Tommy’s friend must have been between sixty and seventy years of age, nearer seventy perhaps than sixty, but his black hair was thick and strong and stood up en brosse from a magnificent broad forehead. Indeed, so fine were the forehead and the turn of the head that the face itself was a little disappointing, being so round and chubby and amiable as to be almost babyish. It was not a weak face, however, the eyes being large and fine and the chin strong and determined.

The figure of this gentleman was short and thick-set and inclined to stoutness; he had the body of a prize-­fighter now resting on his laurels. He was very beautifully clothed in a black coat and waistcoat, pepper-­and-­salt trousers, and he stood leaning a little on a thick ebony cane, his legs planted apart, his whole attitude that of one who was accustomed to authority. He had the look of a magistrate, or even of a judge, and had his face been less kindly Tommy would have said good-­day, nodded to Mr. Burdett Coutts, and departed, but that was a smile difficult to resist.
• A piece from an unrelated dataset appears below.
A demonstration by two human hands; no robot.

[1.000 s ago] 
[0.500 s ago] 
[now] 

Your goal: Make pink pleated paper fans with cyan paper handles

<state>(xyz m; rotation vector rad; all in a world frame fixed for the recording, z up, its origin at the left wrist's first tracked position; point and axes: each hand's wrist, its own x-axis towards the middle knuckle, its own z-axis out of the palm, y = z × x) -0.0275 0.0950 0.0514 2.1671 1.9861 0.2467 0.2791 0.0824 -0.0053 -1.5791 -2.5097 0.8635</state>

‘Dear me,’ the gentleman said, ‘this is a very dusty shop. I have never been here before, but I gather by the way that you knock the books about that it’s an old friend of yours.’

Tommy giggled in a silly fashion, shifted from foot to foot, and then, desiring to seem very wise and learned, proved himself only very young and foolish.

‘The “ ’Nineties” are becoming quite romantic,’ he said in his most authoritative voice, ‘now that we’re getting a good distance from them.’

‘Ah, you think so!’ said the gentleman courteously; ‘that’s interesting. I’m getting to an age now, I’m afraid, when nothing seems romantic but one’s own youth and, ah, dear me! that was a very long time ago.’

This was exactly the way that kindly old gentlemen were supposed to talk, and Tommy listened with becoming attention.

‘In my young day,’ his friend continued, ‘George Eliot seemed to everybody a magnificent writer: a little heavy in hand for these days, I’m afraid. Now who is the god of your generation, if it isn’t impertinent to enquire?’

Tommy shifted again from foot to foot. Who was the god of his generation? If the truth must be told, in Tommy’s set there were no gods, only young men who might be gods if they lived long enough.

‘Well,’ said Tommy awkwardly, ‘Hardy, of course—er—it’s difficult to say, isn’t it?’

‘Very difficult,’ said the gentleman.

There was a pause then, which Tommy concluded by hinting that he was afraid that he must move forward to a very important engagement.

‘May I walk with you a little way?’ asked the gentleman very courteously. ‘Such a very beautiful afternoon.’

Once outside in the beautiful afternoon air everything was much easier; Tommy regained his self-confidence, and soon was talking with his accustomed ease and freedom. There was nothing very alarming in his friend after all; he seemed so very eager to hear everything that Tommy had to say. He was strangely ignorant too; he seemed to be interested in the Arts, but to know very little about them; certain names that were to Tommy household words were to this gentleman quite unknown. Tommy began to be a little patronising. They parted at the top of Oakley Street.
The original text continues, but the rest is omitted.